• EXERCISE DETAILS: Among the lines below, list those containing the string "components".

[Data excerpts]
=== Section Start ===
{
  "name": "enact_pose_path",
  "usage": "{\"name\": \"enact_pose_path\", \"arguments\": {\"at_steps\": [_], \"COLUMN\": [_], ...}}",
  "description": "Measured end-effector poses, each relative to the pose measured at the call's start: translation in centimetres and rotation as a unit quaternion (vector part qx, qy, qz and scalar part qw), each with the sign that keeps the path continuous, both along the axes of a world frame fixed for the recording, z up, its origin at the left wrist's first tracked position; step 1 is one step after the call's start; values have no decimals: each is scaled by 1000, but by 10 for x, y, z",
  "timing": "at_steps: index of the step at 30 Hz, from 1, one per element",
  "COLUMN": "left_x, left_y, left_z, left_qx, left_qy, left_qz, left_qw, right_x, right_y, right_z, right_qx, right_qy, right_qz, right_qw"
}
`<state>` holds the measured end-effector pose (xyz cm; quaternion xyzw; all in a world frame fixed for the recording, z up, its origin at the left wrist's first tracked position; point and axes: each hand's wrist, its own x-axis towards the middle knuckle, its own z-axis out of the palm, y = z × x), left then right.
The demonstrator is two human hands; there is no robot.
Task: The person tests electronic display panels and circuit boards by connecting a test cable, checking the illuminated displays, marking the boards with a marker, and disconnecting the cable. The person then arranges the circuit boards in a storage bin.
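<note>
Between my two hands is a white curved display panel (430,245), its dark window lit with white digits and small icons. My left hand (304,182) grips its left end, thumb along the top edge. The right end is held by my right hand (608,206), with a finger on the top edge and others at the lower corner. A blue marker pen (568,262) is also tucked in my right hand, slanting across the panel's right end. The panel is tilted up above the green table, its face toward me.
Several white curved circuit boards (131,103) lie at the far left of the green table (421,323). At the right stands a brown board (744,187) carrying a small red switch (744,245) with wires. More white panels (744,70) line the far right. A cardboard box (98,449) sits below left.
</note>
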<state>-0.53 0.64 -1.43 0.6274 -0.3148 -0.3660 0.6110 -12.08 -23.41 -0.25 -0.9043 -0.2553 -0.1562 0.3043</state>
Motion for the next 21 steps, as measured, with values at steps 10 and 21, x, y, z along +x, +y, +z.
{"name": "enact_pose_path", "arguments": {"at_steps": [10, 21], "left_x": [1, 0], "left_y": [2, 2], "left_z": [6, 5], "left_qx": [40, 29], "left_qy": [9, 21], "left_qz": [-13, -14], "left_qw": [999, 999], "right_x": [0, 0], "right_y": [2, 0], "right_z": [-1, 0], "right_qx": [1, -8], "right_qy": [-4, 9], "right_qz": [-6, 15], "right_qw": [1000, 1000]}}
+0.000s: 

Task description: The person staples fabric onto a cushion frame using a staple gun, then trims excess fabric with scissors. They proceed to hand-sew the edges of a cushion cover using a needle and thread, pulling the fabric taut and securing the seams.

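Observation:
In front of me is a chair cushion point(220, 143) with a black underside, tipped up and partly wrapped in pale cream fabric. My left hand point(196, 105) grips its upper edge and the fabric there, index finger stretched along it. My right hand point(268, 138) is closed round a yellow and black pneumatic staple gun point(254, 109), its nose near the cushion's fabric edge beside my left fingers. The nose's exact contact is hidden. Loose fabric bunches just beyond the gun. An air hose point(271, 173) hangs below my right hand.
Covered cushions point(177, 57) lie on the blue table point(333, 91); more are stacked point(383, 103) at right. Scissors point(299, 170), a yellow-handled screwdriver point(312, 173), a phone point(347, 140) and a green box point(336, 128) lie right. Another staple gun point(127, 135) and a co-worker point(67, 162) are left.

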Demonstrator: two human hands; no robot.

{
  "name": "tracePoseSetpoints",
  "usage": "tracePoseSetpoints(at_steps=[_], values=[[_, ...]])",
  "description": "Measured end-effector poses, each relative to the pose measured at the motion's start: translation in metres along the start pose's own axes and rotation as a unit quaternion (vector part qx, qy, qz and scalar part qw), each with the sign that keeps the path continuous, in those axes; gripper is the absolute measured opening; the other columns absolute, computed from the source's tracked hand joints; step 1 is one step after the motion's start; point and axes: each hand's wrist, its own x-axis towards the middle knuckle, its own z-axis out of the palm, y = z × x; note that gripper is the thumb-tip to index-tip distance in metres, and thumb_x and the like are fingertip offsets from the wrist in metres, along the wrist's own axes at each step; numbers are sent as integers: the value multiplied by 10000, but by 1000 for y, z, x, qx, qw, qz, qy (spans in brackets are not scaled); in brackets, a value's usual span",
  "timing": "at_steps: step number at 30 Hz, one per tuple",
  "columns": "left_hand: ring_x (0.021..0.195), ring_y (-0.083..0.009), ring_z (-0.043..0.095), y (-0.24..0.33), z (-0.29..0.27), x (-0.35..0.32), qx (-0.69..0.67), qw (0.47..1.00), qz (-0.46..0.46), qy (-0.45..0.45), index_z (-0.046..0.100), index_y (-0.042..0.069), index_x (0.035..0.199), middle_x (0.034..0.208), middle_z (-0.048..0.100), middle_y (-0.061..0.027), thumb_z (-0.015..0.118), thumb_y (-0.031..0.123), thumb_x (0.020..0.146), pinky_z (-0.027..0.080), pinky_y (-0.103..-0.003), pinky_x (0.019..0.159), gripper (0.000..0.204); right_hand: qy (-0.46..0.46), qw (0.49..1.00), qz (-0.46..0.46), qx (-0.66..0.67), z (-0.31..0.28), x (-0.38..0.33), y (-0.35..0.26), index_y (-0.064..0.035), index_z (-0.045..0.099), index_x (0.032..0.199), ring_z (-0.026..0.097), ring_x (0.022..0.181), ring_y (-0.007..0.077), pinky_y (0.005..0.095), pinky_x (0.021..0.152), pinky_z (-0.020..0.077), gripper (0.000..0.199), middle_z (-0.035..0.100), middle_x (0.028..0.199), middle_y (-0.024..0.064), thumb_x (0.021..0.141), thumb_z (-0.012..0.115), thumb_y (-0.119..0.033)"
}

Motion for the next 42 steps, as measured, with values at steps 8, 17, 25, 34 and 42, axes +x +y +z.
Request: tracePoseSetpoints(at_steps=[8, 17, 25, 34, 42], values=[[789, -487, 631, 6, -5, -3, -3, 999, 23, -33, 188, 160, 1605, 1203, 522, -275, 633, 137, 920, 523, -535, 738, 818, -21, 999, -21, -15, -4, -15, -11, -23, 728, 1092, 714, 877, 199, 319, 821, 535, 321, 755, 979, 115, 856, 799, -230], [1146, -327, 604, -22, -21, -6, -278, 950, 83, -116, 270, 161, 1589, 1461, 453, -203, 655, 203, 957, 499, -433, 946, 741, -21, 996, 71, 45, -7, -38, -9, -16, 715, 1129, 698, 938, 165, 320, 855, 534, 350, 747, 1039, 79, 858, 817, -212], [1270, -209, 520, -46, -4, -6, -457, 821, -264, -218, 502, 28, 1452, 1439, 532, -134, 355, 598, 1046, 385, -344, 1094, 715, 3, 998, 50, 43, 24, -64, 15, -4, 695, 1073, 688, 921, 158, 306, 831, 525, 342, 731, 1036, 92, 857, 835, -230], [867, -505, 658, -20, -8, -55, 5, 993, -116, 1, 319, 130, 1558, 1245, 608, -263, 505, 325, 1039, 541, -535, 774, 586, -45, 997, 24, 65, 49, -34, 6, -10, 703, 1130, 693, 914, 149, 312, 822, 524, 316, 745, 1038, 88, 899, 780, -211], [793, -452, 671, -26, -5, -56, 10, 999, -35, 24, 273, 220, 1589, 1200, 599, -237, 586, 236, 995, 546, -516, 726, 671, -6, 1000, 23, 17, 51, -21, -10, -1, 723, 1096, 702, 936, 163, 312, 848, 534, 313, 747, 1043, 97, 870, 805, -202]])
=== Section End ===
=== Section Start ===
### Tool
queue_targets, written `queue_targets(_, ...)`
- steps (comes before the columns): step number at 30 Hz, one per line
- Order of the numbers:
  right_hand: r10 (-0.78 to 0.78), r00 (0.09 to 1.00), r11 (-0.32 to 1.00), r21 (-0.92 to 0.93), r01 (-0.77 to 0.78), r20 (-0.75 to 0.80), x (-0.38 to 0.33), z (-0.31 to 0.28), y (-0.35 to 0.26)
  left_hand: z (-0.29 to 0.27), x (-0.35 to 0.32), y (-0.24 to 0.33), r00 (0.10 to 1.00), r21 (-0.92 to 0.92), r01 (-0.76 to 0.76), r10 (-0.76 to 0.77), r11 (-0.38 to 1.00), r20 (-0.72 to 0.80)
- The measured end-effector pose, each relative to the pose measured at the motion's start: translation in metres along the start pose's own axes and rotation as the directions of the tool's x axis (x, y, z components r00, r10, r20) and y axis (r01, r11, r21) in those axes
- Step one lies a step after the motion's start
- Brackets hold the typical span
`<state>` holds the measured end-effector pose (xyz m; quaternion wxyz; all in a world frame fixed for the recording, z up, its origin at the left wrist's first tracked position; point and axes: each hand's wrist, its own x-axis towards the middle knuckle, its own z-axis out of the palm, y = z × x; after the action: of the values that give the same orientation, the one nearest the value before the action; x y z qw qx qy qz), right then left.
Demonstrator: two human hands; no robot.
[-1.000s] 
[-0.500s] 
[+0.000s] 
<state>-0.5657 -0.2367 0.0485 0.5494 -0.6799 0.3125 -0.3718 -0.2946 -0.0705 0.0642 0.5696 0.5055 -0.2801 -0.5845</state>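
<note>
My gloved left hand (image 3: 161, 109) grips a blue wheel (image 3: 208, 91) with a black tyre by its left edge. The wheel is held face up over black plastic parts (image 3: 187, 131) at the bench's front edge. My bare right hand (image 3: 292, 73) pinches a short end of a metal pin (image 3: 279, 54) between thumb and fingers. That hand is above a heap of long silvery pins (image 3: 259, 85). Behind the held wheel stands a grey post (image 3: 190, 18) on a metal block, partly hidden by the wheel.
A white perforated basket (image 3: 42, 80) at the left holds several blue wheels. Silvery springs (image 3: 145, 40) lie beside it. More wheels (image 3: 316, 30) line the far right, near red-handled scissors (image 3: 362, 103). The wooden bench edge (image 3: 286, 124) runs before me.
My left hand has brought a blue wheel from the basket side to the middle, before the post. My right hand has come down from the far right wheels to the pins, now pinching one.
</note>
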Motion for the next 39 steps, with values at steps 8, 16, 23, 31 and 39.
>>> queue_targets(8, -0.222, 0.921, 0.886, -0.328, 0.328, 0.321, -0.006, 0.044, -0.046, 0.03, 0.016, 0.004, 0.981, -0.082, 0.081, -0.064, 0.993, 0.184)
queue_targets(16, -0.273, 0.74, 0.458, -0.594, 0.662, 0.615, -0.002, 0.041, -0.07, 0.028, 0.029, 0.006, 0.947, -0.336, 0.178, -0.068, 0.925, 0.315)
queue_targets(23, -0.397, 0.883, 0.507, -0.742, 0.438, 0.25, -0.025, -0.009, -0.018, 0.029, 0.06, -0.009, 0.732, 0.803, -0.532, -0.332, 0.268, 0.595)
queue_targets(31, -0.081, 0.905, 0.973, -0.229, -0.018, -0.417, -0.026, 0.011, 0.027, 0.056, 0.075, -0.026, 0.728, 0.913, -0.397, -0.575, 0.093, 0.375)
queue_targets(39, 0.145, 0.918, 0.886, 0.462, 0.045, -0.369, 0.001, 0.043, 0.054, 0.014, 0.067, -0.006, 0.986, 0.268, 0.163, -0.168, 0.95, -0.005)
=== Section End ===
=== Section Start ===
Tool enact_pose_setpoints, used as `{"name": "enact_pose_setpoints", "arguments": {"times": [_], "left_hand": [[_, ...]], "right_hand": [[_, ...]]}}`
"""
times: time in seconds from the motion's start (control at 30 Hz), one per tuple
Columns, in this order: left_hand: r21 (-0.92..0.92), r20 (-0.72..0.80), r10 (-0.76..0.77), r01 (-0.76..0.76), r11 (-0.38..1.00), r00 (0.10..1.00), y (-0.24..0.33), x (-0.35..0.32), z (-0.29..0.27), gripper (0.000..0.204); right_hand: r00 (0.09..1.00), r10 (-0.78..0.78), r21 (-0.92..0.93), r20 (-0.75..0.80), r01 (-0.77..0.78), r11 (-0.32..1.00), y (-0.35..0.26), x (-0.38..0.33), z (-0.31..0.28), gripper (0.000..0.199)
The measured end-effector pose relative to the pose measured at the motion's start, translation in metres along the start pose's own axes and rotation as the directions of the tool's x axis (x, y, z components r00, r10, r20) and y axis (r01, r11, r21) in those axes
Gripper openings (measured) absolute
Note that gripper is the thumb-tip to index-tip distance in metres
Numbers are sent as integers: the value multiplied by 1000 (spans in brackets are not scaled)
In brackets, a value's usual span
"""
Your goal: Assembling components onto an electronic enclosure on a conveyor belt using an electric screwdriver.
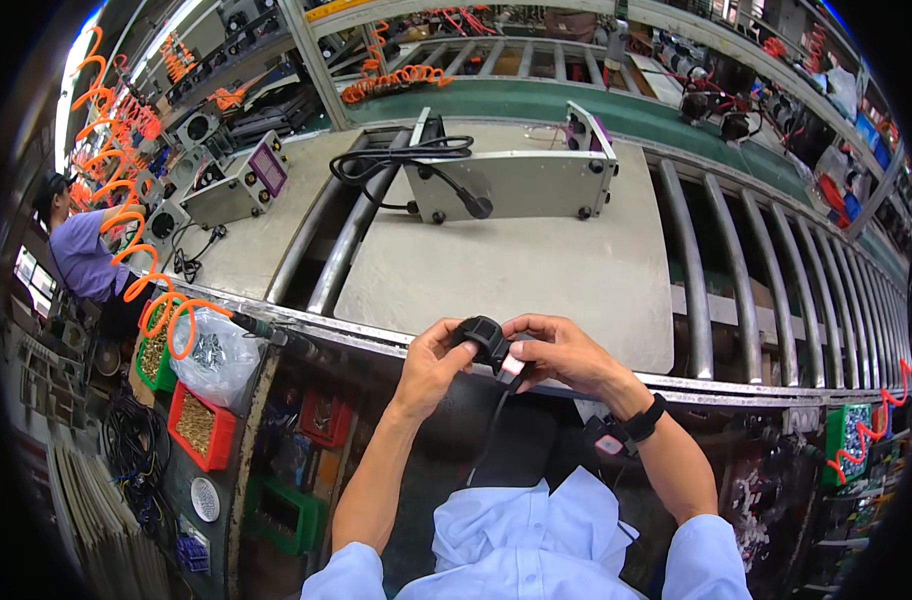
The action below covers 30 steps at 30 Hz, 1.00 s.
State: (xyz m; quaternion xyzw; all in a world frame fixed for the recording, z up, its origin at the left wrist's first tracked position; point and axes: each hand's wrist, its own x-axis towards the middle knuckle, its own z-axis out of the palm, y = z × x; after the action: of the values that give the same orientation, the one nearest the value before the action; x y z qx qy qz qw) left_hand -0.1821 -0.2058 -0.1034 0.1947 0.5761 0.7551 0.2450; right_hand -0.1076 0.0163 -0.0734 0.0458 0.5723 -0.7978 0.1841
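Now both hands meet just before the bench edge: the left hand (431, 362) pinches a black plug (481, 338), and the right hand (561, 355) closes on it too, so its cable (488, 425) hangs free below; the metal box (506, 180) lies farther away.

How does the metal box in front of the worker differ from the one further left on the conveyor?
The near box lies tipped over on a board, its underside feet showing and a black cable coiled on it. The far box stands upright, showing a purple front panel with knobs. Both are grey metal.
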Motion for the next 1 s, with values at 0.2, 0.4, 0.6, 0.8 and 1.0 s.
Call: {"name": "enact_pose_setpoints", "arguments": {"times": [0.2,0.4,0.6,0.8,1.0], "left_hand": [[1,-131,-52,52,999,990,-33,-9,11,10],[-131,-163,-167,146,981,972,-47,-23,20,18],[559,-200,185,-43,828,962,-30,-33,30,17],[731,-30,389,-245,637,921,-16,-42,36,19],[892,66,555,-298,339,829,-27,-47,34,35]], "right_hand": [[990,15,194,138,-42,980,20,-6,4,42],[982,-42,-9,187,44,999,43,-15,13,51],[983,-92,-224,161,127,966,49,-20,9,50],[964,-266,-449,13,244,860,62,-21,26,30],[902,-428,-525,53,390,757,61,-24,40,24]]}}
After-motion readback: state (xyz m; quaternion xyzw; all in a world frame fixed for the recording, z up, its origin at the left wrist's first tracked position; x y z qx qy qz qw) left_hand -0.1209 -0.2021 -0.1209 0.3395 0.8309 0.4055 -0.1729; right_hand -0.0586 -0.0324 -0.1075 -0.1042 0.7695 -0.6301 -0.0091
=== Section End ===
• ANSWER SPACE:
- The measured end-effector pose, each relative to the pose measured at the motion's start: translation in metres along the start pose's own axes and rotation as the directions of the tool's x axis (x, y, z components r00, r10, r20) and y axis (r01, r11, r21) in those axes
The measured end-effector pose relative to the pose measured at the motion's start, translation in metres along the start pose's own axes and rotation as the directions of the tool's x axis (x, y, z components r00, r10, r20) and y axis (r01, r11, r21) in those axes
Your goal: Assembling components onto an electronic enclosure on a conveyor belt using an electric screwdriver.

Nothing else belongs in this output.